> **AIM OF THE EXERCISE**: Each line from the start of the data below through the one containing "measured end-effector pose" must be reproduced exactly.

> **DATA SECTION**:
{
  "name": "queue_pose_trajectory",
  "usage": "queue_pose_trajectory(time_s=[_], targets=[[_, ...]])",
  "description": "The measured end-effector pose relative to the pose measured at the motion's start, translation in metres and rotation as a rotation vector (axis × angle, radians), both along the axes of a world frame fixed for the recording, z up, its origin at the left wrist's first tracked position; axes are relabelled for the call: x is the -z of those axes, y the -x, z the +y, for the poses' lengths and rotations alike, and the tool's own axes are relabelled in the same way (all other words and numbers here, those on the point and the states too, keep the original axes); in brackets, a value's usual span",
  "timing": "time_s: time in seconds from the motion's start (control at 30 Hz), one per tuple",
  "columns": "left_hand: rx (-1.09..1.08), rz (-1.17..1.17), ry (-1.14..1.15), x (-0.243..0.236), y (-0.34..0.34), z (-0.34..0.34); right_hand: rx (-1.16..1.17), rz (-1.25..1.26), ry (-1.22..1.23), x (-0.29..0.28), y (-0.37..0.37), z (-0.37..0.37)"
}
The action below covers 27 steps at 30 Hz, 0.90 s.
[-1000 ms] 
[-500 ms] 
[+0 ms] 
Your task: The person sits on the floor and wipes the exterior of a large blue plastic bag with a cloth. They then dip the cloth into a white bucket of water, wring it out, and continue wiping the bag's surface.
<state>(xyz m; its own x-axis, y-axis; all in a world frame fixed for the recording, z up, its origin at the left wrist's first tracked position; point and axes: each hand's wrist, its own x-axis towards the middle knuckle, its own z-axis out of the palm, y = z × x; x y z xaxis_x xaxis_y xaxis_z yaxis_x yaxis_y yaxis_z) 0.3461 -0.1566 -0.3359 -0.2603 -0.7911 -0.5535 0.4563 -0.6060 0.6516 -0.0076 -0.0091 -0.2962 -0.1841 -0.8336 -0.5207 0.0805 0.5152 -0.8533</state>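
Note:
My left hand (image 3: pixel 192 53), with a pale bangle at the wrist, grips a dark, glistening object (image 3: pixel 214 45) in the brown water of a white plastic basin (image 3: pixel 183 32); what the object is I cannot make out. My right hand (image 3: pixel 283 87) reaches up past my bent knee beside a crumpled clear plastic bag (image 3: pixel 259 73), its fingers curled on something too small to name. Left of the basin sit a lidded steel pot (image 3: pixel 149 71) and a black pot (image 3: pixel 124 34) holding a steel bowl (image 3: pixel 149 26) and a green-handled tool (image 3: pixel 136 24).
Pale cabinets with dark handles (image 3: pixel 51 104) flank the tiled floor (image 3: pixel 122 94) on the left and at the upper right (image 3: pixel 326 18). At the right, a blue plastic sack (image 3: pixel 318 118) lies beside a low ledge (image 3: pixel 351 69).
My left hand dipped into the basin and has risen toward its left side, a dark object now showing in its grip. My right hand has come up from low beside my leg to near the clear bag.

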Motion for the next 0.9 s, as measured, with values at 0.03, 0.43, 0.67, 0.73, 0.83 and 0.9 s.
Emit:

> **THE ANSWER**:
{
  "name": "queue_pose_trajectory",
  "usage": "queue_pose_trajectory(time_s=[_], targets=[[_, ...]])",
  "description": "The measured end-effector pose relative to the pose measured at the motion's start, translation in metres and rotation as a rotation vector (axis × angle, radians), both along the axes of a world frame fixed for the recording, z up, its origin at the left wrist's first tracked position; axes are relabelled for the call: x is the -z of those axes, y the -x, z the +y, for the poses' lengths and rotations alike, and the tool's own axes are relabelled in the same way (all other words and numbers here, those on the point and the states too, keep the original axes); in brackets, a value's usual span",

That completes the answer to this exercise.